#include<iostream>
    #include<conio.h>
    using namespace std;

    struct marks{
        int phy[10];
        int math[10];
        int chem[10];
    };
    int main(){

        struct marks m[20];
        int i,n;
        cout<<"Enter the number of students : " << endl;
        cin >>n;
        for(i=0;i<n;i++){
            cout<<"\nEnter Physics marks: " << endl;
            cin >> m[i].phy;  [error here]

            cout<<"\nEnter Maths marks : "<< endl;
            cin >> m[i].math;

            cout<<"\nEnter Chemistry marks : "<< endl;
            cin >> m[i].chem;
        }

        cout<<"\nStudents mark details : \n"<< endl;

        for(i=0;i<n;i++){

            cout<<"\nMarks of Student"<< i+1 <<" : "<< endl;
            cout<<"\nPhysics marks: "<< m[i].phy<< endl;
            cout<<"\nMaths marks: "<< m[i].math<< endl;
            cout<<"\nChemistry marks: "<< m[i].chem<< endl;
            cout<<"\n"<< endl;

        }
        return 0;
    }

//There is an error in the first cin >> in the for loop. it shows no match for 'operator >>' (operand type is 'std::istream{aka std::basic_istream<char> and 'int[10]')

I'll guess you really meant the following as you didn't indicate where to store in the arrays phy, math and chem.

Try this:

    #include<iostream>
    #include<conio.h>
    using namespace std;

    struct marks{
        int phy[10];
        int math[10];
        int chem[10];
    };
    int main(){

        struct marks m;
        int i,n;
        cout<<"Enter the number of students : " << endl;
        cin >>n;
        for(i=0;i<n;i++){
            cout<<"\nEnter Physics marks: " << endl;
            cin >> m.phy[i]; 

            cout<<"\nEnter Maths marks : "<< endl;
            cin >> m.math[i];

            cout<<"\nEnter Chemistry marks : "<< endl;
            cin >> m.chem[i];
        }

        cout<<"\nStudents mark details : \n"<< endl;

        for(i=0;i<n;i++){

            cout<<"\nMarks of Student"<< i+1 <<" : "<< endl;
            cout<<"\nPhysics marks: "<< m.phy[i]<< endl;
            cout<<"\nMaths marks: "<< m.math[i]<< endl;
            cout<<"\nChemistry marks: "<< m.chem[i]<< endl;
            cout<<"\n"<< endl;

        }
        return 0;
    }

To elaborate on RProffitt's answer: the error message is saying that you are trying to read the whole array phy rather than a specific (indexed) element of phy. The error is saying that there is no defined cin>> operator for reading an entire array of int. Since this clearly isn't what you were trying to do, the answer RProffitt gave of iterating over the data arrays rather than an array of the marks structure illustrates what you need.

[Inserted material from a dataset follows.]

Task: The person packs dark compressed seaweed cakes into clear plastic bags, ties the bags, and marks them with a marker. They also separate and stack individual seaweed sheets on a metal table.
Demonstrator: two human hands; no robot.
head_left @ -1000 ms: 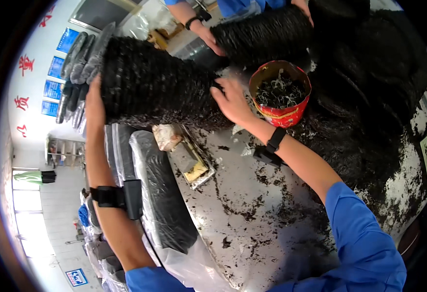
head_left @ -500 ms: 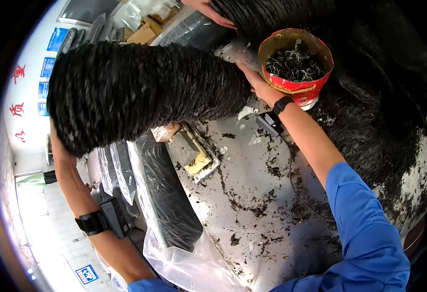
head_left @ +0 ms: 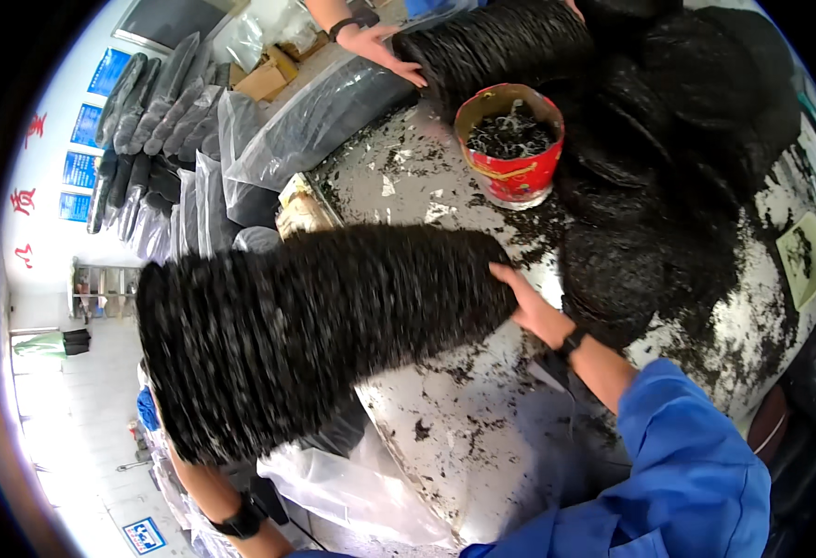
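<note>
currently, a long stack of thin black sheets (head_left: 324, 325) is held slantwise, nearer the wearer than the red bucket (head_left: 520, 181) and left of it. below the bucket, the right hand (head_left: 540, 312) grasps the stack's narrow end, thumb on top. the left forearm (head_left: 208, 488) reaches behind the wide end; its fingers are hidden, so i cannot tell their state. beyond the bucket, a co-worker's hand (head_left: 380, 46) touches another black stack (head_left: 501, 46).
</note>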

An alternative approach would be to have individual values in the marks struct, and iterate over an array of marks.

#include<iostream>
using namespace std;

struct marks{
    int phy;
    int math;
    int chem;
};

int main(){
    struct marks m[20];
    int i,n;
    cout<<"Enter the number of students : " << endl;
    cin >>n;
    for(i=0;i<n;i++){
        cout<<"\nEnter Physics marks: " << endl;
        cin >> m[i].phy;

        cout<<"\nEnter Maths marks : "<< endl;
        cin >> m[i].math;

        cout<<"\nEnter Chemistry marks : "<< endl;
        cin >> m[i].chem;
    }

    cout<<"\nStudents mark details : \n"<< endl;

    for(i=0;i<n;i++){
         cout<<"\nMarks of Student"<< i+1 <<" : "<< endl;
         cout<<"\nPhysics marks: "<< m[i].phy<< endl;
         cout<<"\nMaths marks: "<< m[i].math<< endl;
         cout<<"\nChemistry marks: "<< m[i].chem<< endl;
         cout<<"\n"<< endl;
    }
    return 0;
}

These two approaches are more or less equivalent; however, you appear to tried to do both at the same time, and got it mixed up as a result.

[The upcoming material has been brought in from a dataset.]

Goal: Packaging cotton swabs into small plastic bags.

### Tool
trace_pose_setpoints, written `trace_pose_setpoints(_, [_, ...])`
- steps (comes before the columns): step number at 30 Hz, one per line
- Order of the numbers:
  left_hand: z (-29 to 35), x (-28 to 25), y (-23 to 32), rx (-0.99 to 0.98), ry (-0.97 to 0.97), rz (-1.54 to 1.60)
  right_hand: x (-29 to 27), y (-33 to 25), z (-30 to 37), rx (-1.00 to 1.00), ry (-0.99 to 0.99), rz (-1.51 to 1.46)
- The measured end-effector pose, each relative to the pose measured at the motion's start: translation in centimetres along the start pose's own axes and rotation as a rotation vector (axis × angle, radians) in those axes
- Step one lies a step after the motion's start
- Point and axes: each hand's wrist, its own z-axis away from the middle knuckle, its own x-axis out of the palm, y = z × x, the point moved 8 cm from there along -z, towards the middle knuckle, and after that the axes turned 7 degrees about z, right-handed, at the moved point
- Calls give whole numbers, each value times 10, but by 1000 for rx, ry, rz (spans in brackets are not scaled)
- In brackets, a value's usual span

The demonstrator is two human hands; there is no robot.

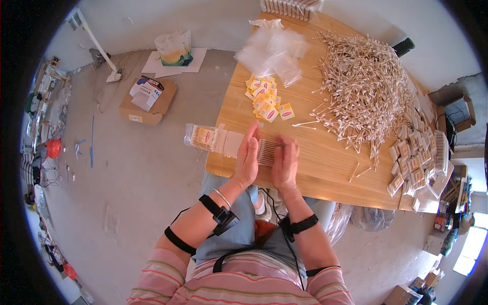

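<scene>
A flat row of cotton swabs lies side by side on the table between my two hands. My left hand stands on edge at the row's left end, fingers stretched out and together. At the right end, my right hand has its fingers bent around the swabs. Left of my left hand is a pale flat strip, partly hidden by that hand. Past it, a clear bag of swabs with a yellow card sticks out over the table's left edge. Small yellow-and-white cards are scattered beyond my hands.
A big heap of loose swabs covers the wooden table's far right. Clear plastic bags lie at the back left. Filled swab packs are piled at the right. A cardboard box sits on the floor to the left.
</scene>
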Motion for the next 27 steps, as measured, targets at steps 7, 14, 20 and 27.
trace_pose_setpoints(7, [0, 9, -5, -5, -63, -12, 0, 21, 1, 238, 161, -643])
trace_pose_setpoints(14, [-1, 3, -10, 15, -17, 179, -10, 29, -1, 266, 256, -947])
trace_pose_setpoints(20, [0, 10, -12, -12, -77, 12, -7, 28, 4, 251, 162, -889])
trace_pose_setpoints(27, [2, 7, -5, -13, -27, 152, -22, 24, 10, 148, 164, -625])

As a side note: why are you #includeing the conio.h header, a non-standard header which you aren't actually using, and which won't even work under most C++ compilers? I know that there are ports of <conio.h> to GCC and Visual C++, but it isn't an actual standard library - it can't be, since unbuffered console I/O is system-dependent, so a library designed for MS-DOS won't necessarily be translatable to, say, Linux, without serious modifications. It was originally part of the Turbo C++ MS-DOS library, and no equivalent to it exists for most operating systems - even for Windows it is a bad shoehorning of an older style of prgramming. I would avoid conio.h in the future, even - or perhaps especially - if your professor is teaching you to use it.